Multiple scams arise after Fort McMurray wildfires
'These people have been through so much and then to have them scammed... is shameful and it is disgusting'
Fraudsters are attempting to scam kind-hearted Albertans out of donations, evacuees out of funds to rebuild their home and the government out of disaster funds, officials warn.
Throughout the battle with the wildfire known as "the beast" that did billions of dollars of damage to the town of Fort McMurray, Albertans have displayed their kindness with donations and offers of support.
But some people are trying to take advantage of that generosity, warns Ron Mycholuk of the central and northern Alberta Better Business Bureau.
The most prevalent scams are fake charities collecting online or door-to-door, he said.
If people are really pressuring you to give money right there on the spot... take a step back.- Ron Mycholuk
Donors should be wary if someone at the door becomes pushy about donations, Mycholuk said.
"If people are really pressuring you to give money right there on the spot and not give you a chance to think or do some research, take a step back," he said.
People should watch for fraudulent Go Fund Me pages or fake websites made to mimic disaster relief programs, he added.
"It's really easy to take advantage of web hosting software and put up a website that looks really legitimate," said Mycholuk.
"It only has to scam people for a really short period of time to get a lot of money, especially right now when people are so eager to give."
Mycholuk said it's best to avoid any website that doesn't have a direct link to donate. It's better to donate directly to the Red Cross and avoid any intermediary website, he said.
Beware of fake contractors
When evacuees finally get to return home, Mycholuk said they should be on the lookout for people he calls "storm chasers" — fake contractors who will show up when the rebuilding process starts.
These people will offer repairs at a cheaper and quicker pace than what is actually possible and ask for the money up front.
Once paid, they will either disappear immediately or do quick and shoddy work.

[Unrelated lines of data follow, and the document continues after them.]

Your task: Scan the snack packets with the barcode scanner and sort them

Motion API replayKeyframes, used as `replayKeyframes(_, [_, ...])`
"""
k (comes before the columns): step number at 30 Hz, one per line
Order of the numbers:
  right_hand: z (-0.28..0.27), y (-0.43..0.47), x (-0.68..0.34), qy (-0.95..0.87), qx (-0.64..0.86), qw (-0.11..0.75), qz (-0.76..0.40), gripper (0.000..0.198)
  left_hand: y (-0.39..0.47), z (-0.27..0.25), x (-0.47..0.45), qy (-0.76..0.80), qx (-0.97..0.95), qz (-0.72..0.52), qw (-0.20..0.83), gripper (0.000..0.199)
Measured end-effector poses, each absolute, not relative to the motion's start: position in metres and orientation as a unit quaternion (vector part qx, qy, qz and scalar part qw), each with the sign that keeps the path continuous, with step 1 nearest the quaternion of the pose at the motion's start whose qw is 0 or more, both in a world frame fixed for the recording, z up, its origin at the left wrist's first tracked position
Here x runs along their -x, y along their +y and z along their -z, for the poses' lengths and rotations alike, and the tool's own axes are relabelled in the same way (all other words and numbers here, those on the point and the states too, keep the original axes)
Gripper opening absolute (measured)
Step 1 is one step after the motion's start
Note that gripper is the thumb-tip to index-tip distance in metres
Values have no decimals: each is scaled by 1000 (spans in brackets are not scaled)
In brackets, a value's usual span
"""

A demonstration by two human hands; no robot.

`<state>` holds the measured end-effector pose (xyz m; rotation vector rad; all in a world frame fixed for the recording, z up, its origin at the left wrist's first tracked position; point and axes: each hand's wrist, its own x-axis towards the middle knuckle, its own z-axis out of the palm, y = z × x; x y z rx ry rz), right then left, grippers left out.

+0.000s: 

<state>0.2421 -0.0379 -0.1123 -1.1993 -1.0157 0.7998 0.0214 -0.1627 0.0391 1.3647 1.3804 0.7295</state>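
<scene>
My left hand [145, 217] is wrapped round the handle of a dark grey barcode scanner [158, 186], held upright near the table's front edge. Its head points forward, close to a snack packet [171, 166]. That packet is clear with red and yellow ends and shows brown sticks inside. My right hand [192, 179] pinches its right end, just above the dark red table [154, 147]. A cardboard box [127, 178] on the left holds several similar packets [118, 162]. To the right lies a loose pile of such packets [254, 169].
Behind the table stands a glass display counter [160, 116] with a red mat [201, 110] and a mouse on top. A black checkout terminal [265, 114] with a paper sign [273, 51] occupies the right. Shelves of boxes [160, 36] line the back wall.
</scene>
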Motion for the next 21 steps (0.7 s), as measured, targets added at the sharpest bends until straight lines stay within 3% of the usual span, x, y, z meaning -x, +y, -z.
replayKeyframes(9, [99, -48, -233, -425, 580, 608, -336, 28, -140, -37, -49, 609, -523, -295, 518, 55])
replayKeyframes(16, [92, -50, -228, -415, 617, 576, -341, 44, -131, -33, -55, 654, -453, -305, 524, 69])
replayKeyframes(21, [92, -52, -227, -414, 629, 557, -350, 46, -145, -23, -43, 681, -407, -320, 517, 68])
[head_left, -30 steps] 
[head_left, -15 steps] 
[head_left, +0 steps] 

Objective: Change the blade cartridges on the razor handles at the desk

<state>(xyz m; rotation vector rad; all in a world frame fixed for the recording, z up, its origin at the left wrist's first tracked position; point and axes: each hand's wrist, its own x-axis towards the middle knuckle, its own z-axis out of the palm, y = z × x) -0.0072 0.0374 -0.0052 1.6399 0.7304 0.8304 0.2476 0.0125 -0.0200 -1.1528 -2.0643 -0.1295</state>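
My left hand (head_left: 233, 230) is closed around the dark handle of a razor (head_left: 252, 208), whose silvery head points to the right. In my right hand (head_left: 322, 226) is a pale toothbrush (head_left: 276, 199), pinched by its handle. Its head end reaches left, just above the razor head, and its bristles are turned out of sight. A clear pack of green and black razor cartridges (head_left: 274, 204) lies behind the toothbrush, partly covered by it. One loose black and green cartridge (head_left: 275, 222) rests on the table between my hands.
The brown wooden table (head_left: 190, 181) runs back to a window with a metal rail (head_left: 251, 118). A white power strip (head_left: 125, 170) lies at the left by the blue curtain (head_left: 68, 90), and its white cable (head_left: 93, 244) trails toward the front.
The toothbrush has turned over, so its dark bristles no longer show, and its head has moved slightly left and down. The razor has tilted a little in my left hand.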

"Then when you want them to redo it properly, you'll never find them again," said Mycholuk. "They've scammed 10, 15, 20 families and then disappeared."
These people have been through so much and then to have them scammed... is shameful and it is disgusting.- Ron Mycholuk
The best way to avoid these scammers is to only work with well-known businesses or people with good, public track records, he said.
Mycholuk notes that rebuilding is a long and arduous process and if something sounds too good to be true, it often is.
"These people have been through so much and then to have them scammed when they are just trying to start rebuilding their lives is shameful and it is disgusting," said Mycholuk.
Scamming the government
It's not just the evacuees who need to look out for people looking to profit from the wildfire's path of destruction.
On Monday, a woman was charged after she tried to use photocopied documents to access money set aside for evacuees. On Thursday, a 29-year-old man was charged in Calgary for a similar offence.
Minister of Municipal Affairs Danielle Larivee said there have been attempts by people to access the province's debit cards but they are few and far between.
So far, there has been 10 arrests of people fraudulently attempting to access the debit cards made in the province and in only two cases charges have been laid.
Larivee added that this represents .05 per cent of the more than 38,000 cards that have already been issued.
In order to get the cards, evacuees need to prove that they were forced out of their home in the fire zone and haven't been able to return for seven days.
"It's difficult with some people having left key documents behind, so ideally we ask them to present identification documents, proof of residence, those kinds of things," said Larivee.
If an evacuee cannot provide any proof, they are asked to sign a statutory declaration.
Alberta sheriffs are posted at the distribution centres to handle any attempts at fraud.